Though the wife complied with the 20-page limit for her s25 statement, the small font and spacing she used meant 27 pages were submitted. This meant her statement was 33% longer than that of the Husband. Mr Peel said this was “completely unacceptable, and W’s legal team should not have permitted it to happen”. He continued:
“The purpose of the restriction on statement length is partly to focus the parties’ minds on relevant evidence, and partly to ensure a level playing field. Why is it fair for one party to follow the rules, but the other party to ignore them? Why is it fair for the complying party to be left with the feeling that the non-complying party has been able to adduce more evidence to his/her apparent advantage?”

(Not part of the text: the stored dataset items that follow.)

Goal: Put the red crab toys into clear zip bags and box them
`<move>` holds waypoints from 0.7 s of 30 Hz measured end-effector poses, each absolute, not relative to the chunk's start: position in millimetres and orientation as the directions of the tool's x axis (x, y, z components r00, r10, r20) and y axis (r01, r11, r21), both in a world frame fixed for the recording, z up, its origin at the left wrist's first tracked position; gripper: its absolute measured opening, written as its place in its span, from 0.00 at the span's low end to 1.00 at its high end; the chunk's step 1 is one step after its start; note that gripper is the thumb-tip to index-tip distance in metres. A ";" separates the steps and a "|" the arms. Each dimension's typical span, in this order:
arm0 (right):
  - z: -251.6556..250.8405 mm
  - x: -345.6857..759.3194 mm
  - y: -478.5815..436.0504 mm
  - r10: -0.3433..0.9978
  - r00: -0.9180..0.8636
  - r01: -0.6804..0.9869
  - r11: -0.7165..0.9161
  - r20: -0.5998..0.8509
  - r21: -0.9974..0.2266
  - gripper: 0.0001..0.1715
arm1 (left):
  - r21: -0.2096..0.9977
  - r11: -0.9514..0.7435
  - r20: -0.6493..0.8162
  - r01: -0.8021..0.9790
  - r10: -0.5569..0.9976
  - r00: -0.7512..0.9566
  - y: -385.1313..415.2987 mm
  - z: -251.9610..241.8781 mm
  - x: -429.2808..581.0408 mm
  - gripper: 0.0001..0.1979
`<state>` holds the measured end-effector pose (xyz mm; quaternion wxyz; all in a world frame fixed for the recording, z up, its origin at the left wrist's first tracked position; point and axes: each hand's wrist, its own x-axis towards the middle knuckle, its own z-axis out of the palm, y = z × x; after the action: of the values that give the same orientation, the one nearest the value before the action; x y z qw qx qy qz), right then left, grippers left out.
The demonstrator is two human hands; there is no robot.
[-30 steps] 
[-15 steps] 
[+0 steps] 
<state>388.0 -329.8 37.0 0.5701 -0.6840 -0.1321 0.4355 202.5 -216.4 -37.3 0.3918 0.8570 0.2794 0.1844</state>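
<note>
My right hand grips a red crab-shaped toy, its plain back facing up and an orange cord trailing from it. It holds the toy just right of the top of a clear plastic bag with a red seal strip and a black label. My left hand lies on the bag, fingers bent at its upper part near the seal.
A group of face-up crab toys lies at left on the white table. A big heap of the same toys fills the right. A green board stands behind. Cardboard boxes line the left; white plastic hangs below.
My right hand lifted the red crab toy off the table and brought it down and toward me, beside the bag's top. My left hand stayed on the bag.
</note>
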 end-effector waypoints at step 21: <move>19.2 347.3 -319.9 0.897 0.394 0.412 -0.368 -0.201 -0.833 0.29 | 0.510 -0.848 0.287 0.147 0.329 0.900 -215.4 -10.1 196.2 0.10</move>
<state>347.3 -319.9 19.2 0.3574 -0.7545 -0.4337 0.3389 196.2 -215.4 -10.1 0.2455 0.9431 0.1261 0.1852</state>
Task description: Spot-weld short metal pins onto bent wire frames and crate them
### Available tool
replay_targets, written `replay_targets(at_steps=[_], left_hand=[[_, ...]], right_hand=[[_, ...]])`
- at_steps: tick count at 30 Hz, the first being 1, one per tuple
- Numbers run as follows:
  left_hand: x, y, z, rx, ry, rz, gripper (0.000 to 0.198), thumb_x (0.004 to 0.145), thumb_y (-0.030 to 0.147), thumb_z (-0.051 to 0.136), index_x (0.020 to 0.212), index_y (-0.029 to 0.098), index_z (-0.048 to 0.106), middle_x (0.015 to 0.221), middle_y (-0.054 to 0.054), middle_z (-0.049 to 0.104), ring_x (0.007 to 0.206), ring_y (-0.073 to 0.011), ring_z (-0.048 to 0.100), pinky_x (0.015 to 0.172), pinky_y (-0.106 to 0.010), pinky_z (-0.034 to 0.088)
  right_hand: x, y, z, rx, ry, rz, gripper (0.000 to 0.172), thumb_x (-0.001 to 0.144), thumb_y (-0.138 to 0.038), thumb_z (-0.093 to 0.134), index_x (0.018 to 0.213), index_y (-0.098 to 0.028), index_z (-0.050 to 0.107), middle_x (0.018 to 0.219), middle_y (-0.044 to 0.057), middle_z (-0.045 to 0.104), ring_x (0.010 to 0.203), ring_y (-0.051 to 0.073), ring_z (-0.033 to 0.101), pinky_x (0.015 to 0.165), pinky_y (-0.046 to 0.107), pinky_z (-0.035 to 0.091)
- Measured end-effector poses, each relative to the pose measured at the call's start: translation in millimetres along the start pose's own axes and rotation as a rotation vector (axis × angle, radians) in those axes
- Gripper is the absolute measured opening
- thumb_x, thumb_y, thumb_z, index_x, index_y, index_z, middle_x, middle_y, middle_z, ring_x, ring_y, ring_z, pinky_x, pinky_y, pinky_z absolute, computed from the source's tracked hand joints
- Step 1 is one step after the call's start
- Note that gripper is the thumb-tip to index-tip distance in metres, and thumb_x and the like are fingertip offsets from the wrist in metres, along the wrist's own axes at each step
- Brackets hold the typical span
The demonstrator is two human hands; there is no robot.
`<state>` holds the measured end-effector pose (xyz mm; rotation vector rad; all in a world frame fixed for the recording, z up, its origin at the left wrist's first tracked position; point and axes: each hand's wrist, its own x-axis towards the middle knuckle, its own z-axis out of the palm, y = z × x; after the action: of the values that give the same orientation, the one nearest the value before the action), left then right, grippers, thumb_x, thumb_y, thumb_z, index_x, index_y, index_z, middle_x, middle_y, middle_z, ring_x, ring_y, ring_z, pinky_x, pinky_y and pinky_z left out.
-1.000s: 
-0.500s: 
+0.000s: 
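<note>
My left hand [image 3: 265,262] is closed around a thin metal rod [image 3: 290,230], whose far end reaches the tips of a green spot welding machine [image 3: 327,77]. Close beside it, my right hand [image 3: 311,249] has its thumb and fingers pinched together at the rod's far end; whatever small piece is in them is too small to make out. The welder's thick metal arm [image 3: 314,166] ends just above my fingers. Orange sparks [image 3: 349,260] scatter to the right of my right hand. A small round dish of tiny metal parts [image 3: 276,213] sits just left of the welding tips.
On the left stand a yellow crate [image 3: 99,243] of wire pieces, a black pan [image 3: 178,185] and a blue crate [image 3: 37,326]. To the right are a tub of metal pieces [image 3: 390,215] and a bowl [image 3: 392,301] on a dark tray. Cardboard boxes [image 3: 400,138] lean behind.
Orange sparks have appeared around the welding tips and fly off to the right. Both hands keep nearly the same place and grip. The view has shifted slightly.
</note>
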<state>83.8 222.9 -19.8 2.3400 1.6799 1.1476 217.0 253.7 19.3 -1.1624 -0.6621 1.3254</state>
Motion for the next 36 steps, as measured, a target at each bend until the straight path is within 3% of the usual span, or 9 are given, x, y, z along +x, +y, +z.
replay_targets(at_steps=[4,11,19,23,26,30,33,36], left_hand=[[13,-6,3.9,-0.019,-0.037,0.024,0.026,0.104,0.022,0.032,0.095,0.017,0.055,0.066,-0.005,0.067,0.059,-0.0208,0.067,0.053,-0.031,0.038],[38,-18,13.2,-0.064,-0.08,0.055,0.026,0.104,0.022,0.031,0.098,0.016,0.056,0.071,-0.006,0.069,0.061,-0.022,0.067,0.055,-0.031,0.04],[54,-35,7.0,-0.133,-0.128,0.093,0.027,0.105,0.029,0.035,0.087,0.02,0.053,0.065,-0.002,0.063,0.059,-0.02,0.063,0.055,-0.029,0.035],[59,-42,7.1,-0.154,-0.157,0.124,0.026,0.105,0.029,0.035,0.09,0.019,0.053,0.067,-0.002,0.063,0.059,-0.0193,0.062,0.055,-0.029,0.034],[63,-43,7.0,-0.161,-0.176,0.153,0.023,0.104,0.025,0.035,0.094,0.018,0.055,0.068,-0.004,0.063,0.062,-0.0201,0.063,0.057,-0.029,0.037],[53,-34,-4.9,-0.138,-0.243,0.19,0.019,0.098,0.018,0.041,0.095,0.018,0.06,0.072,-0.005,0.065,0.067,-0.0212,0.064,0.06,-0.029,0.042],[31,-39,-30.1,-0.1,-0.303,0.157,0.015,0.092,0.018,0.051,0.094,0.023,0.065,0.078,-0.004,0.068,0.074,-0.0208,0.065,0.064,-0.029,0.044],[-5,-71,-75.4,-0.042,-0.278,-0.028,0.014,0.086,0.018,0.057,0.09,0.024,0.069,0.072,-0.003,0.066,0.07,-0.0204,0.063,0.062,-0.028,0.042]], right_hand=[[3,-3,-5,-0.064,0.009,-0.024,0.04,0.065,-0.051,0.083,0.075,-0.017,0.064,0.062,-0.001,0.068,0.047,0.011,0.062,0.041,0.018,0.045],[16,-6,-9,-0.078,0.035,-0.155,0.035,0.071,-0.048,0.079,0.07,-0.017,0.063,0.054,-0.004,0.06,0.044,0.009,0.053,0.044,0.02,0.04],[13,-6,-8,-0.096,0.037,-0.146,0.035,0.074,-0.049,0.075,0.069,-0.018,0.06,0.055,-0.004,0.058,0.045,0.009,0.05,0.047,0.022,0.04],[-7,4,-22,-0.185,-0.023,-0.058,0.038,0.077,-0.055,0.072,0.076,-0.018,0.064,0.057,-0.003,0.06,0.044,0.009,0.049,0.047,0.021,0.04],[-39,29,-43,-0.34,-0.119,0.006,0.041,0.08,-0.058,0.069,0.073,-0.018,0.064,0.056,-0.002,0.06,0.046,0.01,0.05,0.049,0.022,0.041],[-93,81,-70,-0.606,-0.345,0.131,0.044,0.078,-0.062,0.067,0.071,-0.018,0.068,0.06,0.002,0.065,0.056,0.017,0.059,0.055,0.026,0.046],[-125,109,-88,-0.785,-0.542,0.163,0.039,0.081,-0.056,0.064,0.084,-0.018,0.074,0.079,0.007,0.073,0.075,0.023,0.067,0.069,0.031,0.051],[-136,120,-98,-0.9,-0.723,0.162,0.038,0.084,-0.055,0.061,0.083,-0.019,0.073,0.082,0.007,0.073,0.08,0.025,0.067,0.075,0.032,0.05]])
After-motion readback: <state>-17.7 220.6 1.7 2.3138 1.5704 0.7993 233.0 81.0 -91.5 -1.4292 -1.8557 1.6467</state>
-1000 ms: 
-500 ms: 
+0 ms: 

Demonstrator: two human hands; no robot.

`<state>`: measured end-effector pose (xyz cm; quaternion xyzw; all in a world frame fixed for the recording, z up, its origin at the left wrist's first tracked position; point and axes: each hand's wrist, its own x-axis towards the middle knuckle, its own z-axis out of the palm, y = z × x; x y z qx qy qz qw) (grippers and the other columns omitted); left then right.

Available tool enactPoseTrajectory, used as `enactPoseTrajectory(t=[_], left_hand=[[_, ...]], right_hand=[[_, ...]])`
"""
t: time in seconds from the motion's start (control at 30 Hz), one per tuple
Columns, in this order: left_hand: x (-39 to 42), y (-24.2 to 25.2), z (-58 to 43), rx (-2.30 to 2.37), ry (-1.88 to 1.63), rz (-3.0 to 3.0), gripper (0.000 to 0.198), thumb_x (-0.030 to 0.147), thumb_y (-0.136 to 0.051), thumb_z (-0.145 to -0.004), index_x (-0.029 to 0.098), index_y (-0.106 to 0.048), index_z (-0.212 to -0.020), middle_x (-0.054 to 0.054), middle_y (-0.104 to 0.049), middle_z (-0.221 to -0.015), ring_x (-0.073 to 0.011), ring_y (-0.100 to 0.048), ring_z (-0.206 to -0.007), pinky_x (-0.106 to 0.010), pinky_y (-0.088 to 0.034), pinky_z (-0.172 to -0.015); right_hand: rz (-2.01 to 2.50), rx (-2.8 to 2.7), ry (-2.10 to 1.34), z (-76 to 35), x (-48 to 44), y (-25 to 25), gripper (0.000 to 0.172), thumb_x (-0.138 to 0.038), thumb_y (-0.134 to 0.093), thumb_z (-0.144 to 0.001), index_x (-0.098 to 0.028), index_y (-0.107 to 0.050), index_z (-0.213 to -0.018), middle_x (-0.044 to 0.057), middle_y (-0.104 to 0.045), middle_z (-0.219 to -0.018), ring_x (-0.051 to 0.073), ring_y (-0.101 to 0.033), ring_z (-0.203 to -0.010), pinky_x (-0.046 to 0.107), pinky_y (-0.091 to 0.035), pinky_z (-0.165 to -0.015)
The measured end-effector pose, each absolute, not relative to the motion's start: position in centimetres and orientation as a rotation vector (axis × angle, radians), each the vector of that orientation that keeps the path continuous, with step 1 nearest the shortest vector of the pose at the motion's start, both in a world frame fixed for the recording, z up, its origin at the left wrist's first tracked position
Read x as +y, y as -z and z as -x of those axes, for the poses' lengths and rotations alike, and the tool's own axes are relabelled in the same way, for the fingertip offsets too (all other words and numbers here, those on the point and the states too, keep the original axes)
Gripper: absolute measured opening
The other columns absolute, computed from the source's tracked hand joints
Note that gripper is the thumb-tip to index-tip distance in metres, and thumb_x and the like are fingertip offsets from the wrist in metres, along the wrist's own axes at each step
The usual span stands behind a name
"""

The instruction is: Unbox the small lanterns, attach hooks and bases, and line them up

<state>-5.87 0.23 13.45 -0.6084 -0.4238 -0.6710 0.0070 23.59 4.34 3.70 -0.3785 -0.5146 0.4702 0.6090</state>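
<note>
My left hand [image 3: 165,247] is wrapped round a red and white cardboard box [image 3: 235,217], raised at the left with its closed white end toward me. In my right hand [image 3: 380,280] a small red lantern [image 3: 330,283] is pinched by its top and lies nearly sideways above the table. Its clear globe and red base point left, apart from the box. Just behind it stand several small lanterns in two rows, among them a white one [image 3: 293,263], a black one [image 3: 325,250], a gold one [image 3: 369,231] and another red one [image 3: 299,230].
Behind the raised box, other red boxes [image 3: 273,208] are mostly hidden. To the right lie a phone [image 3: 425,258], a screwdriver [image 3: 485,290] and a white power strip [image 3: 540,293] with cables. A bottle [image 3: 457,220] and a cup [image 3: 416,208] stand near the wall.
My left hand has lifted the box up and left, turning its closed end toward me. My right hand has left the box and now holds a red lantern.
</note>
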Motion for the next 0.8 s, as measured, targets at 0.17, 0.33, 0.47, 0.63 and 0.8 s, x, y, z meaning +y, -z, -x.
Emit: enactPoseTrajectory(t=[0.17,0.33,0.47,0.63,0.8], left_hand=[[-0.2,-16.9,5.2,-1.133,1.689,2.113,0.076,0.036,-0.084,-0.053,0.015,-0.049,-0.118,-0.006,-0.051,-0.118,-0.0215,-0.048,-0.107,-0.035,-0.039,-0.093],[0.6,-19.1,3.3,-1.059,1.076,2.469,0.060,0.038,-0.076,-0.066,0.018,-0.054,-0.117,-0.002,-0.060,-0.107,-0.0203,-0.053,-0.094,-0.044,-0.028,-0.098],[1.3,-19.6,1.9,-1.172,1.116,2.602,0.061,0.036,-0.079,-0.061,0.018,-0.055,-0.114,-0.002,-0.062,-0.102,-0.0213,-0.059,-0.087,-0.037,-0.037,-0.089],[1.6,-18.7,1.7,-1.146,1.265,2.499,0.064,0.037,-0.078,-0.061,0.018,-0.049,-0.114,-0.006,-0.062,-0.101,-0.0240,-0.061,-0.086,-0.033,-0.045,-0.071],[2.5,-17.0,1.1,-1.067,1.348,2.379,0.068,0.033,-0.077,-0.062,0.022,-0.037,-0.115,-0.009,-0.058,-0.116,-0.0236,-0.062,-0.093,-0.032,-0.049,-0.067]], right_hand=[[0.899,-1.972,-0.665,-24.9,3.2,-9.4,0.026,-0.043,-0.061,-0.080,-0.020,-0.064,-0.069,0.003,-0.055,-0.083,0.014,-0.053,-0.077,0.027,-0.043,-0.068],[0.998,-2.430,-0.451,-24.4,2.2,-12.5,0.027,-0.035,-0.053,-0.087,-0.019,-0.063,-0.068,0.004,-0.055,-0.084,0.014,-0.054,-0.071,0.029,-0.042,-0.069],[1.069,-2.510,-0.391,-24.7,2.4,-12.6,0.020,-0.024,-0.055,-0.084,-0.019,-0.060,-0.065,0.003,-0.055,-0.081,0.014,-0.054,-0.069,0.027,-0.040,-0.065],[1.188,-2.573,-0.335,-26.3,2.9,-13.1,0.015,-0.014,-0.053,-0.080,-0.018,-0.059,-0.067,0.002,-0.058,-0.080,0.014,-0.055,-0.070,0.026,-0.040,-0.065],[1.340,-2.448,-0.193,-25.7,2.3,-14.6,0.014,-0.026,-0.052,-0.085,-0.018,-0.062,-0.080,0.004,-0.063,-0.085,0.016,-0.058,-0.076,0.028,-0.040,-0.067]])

On how the court considers such submissions from the parties, Mr Peel said:
“Parties, and their legal advisers, may be under the impression that to describe the other party in pejorative terms, and seek to paint an unfavourable picture, will assist their case. It is high time that parties and their lawyers disabuse themselves of this erroneous notion. Judges will deal with relevant evidence, and will not base decisions on alleged moral turpitude or what Coleridge J once famously described disapprovingly (albeit in a slightly different context) as a “rummage through the attic” of the marriage in G v G [2002] EWHC (Fam) 1339.”
Commenting on the separate issue of financial analysis of expenditure, Mr Peel said:
“The working day before the hearing, H served on W a financial analysis of matrimonial expenditure through the parties’ joint account in 2018 and 2019. The itemised schedule consisted of thousands of entries. W’s legal team unsurprisingly objected to late receipt of this analysis. Commendably, in short order, they responded with a schedule of their own in respect of sole accounts so as to give a more complete picture.
I deprecate the practice, which appears to be prevalent, of lawyers producing at the eleventh hour spreadsheet analysis of expenditure during the marriage (and/or since separation) based on primary documents such as bank and credit card statements which have been in their possession for many months.
If an exercise such as this is to be relied upon, it must be provided well in advance of the final hearing (I suggest before the PTR or final directions hearing) so that the issues, and evidence, can be properly identified and case managed.”